Bulk Solids Handling Safety
# Dust explosion physical properties # MIT - Minimum Ignition Temperature of dust

1. Definition of MIE

The Minimum Ignition Energy MIE is very important for dust explosion risks analysis, it will show how easy a dust cloud can be ignited. The MIE is equal to the minimal energy needed to be brought by a spark to a dust cloud of a given concentration in order to ignite it following a specific experimental procedure [Laurent].

2. Experimental determination of MIE

The MIE is measured experimentally. The experiment consists in putting in suspension dust of the material to be tested in a cloud that has a concentration in between the minimum explosion concentration and maximum explosion concentration (determining this concentration may need additional experiments). It may be necessary to standardize the particle size distribution prior to testing the powder [Glor] : having dust less than 63 microns is mentioned in European norm and in different research papers. It is important as the MIE decreases with the particle size and even if the product has a size larger than 63 microns, bulk solids handling operations like pneumatic transport may lead to the generation of fine dusts [Glor]. The humidity, an important contributing factor in dust explosion, should also be standardized for the test [EN13821].

Sparks are then created thanks to electrodes. Depending on the energy involves, the sparks are able or not to trigger an explosion.

The MIE is the smallest energy observed on the electrodes that triggers an explosion of the powder at the concentration tested. Smaller energies do not trigger explosion.

To be representative, such experiences must be carried out by reputable test institutes with a clear protocol (example : ASTM E2019 in US, IEC 1241-2-3 or EN 13821 in Europe). The test machine mentioned in the norm is also important as values may be slightly different from one apparatus to another (MIKE 3 and HARTMANN tube for example [Janes]). Many parameters can influence the result of the MIE measure, hence the need to get in touch with professional institutes.

MIE test apparatus MIKE 3
Figure 1 : MIKE 3 Minimum Ignition Explosion test apparatus

It must also be noted that MIE can be tested with and without inductance in the test apparatus [Janes]. Testing with inductance is conservative and should give the lowest possible value of MIE. However, if the process conditions are well defined and risks only concern static electricity sparks, it may be interesting to discuss with the test institute in order to check if the MIE without inductance would be more relevant. If other sources of ignitions are to be considered or if the process conditions are not well known, tests with inductance will give more safety margins.

3. MIE typical values

MIE typically range from 1 mJ to 1000 mJ [Janes]. The lower the MIE, the higher is the risk of explosion as a very small energy input can trigger a dust cloud explosion.
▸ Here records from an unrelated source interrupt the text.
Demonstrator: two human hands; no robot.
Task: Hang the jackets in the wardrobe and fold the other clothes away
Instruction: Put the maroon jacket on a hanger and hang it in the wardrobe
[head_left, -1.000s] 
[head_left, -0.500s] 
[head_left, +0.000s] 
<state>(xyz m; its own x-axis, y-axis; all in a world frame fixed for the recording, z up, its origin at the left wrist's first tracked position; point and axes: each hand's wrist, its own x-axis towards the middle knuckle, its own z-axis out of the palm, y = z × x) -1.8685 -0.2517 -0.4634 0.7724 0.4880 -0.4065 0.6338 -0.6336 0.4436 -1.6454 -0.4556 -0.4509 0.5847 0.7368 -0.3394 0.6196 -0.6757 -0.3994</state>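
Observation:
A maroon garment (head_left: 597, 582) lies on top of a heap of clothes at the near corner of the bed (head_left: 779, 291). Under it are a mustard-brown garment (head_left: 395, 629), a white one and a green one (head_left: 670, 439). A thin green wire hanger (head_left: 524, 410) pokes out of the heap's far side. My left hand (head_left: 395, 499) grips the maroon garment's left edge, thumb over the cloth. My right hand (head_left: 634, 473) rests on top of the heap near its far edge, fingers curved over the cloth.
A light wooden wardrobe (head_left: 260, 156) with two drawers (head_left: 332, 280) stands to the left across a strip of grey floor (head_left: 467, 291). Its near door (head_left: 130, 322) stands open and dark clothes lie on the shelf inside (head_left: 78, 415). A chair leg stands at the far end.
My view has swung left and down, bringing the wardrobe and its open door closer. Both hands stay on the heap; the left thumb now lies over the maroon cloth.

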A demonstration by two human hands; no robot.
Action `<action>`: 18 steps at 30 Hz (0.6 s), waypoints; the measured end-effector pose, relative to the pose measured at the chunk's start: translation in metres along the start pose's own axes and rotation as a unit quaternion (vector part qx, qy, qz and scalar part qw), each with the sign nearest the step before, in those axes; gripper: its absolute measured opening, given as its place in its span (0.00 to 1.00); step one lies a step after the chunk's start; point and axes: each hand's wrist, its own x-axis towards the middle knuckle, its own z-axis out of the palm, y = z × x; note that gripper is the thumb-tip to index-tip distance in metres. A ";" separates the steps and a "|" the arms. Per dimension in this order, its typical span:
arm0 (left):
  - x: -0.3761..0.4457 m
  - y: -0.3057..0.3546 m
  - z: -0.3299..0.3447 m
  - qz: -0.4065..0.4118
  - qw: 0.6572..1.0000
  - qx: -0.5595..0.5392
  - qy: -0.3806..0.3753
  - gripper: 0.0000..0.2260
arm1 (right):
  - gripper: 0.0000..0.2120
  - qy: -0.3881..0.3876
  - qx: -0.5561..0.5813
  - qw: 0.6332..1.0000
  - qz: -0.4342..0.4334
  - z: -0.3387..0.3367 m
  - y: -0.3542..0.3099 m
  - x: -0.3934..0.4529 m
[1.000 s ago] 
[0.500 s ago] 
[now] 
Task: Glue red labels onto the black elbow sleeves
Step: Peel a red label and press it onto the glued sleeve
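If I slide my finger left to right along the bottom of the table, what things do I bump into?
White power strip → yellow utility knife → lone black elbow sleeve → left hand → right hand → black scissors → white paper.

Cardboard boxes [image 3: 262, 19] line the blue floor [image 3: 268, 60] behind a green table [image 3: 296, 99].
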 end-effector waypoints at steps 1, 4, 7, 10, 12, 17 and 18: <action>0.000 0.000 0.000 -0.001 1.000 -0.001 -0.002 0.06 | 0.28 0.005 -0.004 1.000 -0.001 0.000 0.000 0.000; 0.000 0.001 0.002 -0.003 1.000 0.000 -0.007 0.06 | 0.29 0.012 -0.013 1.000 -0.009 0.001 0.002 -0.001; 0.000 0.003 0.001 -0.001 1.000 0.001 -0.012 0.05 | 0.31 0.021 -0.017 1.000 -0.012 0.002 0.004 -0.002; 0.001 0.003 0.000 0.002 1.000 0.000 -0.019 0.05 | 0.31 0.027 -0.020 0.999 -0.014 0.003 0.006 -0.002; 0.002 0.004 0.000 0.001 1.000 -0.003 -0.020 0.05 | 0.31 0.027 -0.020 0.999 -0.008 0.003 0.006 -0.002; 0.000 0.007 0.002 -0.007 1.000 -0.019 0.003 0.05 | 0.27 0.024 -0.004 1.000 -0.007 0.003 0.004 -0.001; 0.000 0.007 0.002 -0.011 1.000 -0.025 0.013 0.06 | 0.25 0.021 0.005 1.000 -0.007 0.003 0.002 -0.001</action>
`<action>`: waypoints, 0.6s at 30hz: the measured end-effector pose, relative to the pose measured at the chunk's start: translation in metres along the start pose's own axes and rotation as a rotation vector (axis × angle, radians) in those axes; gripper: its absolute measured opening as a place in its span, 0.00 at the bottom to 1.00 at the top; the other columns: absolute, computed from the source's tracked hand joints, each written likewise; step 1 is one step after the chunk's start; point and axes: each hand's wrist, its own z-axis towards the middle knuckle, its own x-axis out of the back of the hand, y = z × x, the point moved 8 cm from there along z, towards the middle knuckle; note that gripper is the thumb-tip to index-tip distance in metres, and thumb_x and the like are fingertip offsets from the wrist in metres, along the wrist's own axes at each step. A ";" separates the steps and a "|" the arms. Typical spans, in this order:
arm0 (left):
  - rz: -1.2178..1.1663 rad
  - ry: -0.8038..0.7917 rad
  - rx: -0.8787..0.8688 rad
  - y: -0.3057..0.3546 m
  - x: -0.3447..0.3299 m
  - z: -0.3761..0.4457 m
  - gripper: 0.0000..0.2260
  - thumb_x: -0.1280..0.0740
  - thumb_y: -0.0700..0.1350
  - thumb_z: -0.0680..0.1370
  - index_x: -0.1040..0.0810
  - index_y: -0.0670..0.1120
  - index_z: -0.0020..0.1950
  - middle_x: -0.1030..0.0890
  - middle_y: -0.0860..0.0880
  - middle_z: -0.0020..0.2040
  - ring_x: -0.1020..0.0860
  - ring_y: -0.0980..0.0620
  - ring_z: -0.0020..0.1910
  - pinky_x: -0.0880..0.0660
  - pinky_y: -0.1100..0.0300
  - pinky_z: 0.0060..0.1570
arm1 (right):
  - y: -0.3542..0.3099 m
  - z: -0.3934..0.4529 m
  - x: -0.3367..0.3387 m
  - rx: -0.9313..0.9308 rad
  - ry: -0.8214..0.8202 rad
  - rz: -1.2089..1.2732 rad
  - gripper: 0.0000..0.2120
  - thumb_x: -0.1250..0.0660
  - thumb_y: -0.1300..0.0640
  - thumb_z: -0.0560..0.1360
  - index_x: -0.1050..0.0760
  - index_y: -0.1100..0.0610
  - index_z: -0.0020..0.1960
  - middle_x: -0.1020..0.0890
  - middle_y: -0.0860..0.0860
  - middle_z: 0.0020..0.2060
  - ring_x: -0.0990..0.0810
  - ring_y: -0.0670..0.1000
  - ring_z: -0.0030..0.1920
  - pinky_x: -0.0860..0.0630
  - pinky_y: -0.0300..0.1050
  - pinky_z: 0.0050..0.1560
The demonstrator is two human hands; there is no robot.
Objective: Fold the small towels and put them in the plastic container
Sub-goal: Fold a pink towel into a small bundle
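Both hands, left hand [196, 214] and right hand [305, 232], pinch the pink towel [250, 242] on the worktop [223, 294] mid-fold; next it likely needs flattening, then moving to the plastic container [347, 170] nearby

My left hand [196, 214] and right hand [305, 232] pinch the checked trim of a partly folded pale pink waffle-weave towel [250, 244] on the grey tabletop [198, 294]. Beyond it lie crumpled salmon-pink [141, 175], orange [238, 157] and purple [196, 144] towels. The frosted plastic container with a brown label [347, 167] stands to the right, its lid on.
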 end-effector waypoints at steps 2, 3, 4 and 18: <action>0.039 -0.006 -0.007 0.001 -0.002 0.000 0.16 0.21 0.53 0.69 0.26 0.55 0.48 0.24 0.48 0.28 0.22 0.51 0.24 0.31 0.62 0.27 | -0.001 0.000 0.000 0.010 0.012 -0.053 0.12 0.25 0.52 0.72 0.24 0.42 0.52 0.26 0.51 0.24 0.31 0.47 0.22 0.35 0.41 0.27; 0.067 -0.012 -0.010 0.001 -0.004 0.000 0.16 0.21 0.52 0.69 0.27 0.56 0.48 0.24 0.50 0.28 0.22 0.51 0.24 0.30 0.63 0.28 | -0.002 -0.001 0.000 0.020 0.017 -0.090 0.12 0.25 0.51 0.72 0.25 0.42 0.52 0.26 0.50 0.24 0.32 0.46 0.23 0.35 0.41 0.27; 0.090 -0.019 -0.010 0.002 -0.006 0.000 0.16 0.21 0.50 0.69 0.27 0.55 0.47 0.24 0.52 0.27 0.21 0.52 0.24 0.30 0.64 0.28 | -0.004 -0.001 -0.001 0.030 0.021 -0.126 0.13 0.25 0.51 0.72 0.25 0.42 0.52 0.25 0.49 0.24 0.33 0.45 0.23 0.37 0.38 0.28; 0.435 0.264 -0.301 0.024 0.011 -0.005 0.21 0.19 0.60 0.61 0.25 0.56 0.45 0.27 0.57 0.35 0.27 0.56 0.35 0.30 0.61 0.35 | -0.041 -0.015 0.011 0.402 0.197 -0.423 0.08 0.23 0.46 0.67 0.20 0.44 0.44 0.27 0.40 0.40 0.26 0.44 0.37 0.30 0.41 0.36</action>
MIE < 3 mJ should be processed with specific measures, the dust is extremely sensitive to ignition. Some equipment suppliers even refuse to handle projects with such low MIE as they are extremely sensitive even to small sparks.

MIE = 3 mJ and above requires special attention and measures to process the powder taking into account such risks as static electricity, mechanical sparks...etc...

Each processor must carry out a dust explosion risk analysis in order to assess the risk related to a specific material in a specific process and take necessary precaution and mitigation measures.

4. Use in risk assessment

The MIE is a key data to consider for every source of ignition as the energy that the source of ignition will be able to generate will or will not be susceptible to trigger an explosion depending if it is lower or higher than the MIE.

It is necessary to calculate the energy triggered by the source of ignition during a risk assessment, for example for the following sources of ignition :

- Spark discharge

- Brush discharge

- Corona discharge

- Propagating brush discharge

- Cone dischartges

- Mechanical sparks

- etc...

It is also VERY important to verify if the gas in the mixture dust / gas is only air or if any flammable gas or solvent is susceptible to be present. Indeed, a flammable gas can drastically decrease the MIE of the mixture and make situation extremely hazardous [Glor]. This should be determined in risks analysis.

5. MIE of common dusts

Please find below some MIE data given in the litterature. WARNING : these are general values given without guarantee, a risk assessment and design must ALWAYS refer to the MSDS of the ACTUAL product used for tests carried out specifically on the ACTUAL material by a reputable institute.

Results from different sources can also differ as the test procedures are very sensitive many parameters (see above), it thus requires extra caution to check in which conditions the dusts were tested, and if necessary requires additional tests.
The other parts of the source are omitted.